WHAT YOU SHOULD DO:
Reproduce exactly, and only, the lines below from the one containing "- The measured" through the one containing "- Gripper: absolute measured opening".
(THE DATA Opens)
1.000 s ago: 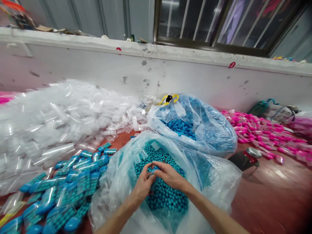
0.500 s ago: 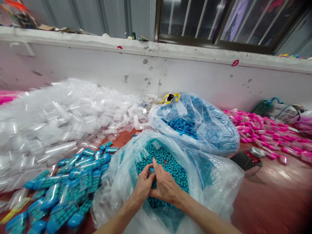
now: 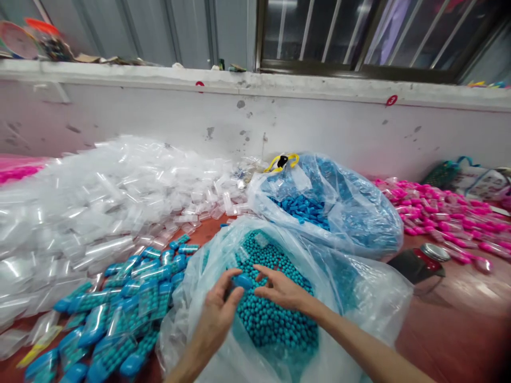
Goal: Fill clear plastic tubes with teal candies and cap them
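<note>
Over an opened clear plastic bag (image 3: pixel 187 282) of teal beads (image 3: pixel 275 319), my left hand (image 3: pixel 219 303) pinches a small container (image 3: pixel 243 281) between thumb and fingers. Only its blue cap end shows; the fingers hide the rest. Just right of it, my right hand (image 3: pixel 279 290) hovers above the beads with its fingers bent and apart, nothing visible in them. To the left lies a heap of clear containers (image 3: pixel 131 314) with blue caps and teal beads inside.
A large pile of clear plastic containers (image 3: pixel 120 186) fills the left side. Behind the bead bag stands a bag of blue caps (image 3: pixel 303 210). Pink-capped pieces (image 3: pixel 443 213) and a red jar with a silver lid (image 3: pixel 433 255) sit at right. A wall (image 3: pixel 179 117) bounds the back.
My hands were pressed together over the beads; they have moved apart. The blue cap end now shows in the left hand, while the right hand has let go. The view has shifted slightly.
</note>
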### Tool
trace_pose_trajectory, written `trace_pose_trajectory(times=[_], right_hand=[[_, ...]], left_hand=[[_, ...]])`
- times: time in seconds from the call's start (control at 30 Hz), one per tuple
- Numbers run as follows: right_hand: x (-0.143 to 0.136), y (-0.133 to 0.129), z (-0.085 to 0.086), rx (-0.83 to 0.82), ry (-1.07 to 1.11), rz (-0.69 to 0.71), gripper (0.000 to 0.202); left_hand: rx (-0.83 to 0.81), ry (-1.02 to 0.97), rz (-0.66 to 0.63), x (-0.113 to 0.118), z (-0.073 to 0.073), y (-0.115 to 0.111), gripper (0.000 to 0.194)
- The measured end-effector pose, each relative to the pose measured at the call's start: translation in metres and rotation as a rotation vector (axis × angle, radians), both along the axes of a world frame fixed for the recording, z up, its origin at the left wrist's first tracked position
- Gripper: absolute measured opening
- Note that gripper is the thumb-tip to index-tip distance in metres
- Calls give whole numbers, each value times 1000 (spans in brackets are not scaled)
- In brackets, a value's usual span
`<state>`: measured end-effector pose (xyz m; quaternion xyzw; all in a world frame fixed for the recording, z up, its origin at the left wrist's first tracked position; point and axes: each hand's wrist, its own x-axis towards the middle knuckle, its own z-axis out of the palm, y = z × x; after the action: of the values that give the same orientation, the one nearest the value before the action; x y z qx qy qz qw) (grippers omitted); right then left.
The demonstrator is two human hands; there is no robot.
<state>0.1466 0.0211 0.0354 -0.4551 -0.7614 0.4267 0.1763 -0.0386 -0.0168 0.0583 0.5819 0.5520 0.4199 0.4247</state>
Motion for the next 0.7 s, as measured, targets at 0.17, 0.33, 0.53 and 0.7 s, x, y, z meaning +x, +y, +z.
trace_pose_trajectory(times=[0.17,0.33,0.53,0.7], right_hand=[[-45,28,-11,538,-401,102,24],[-90,69,-28,664,-450,106,53],[-62,81,-39,542,-396,101,51],[-16,57,-44,436,-398,135,64]], left_hand=[[240,612,522,-84,28,13,42],[516,1010,646,-108,22,22,51],[494,557,32,-39,-1,12,28],[136,501,-128,8,-16,47,32]])
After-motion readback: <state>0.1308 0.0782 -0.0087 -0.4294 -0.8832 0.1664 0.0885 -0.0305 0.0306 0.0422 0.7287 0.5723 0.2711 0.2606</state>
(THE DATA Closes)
SOLUTION BELOW:
- The measured end-effector pose, each relative to the pose measured at the call's start: translation in metres and rotation as a rotation vector (axis × angle, radians), both along the axes of a world frame fixed for the recording, z up, its origin at the left wrist's first tracked position
- Gripper: absolute measured opening

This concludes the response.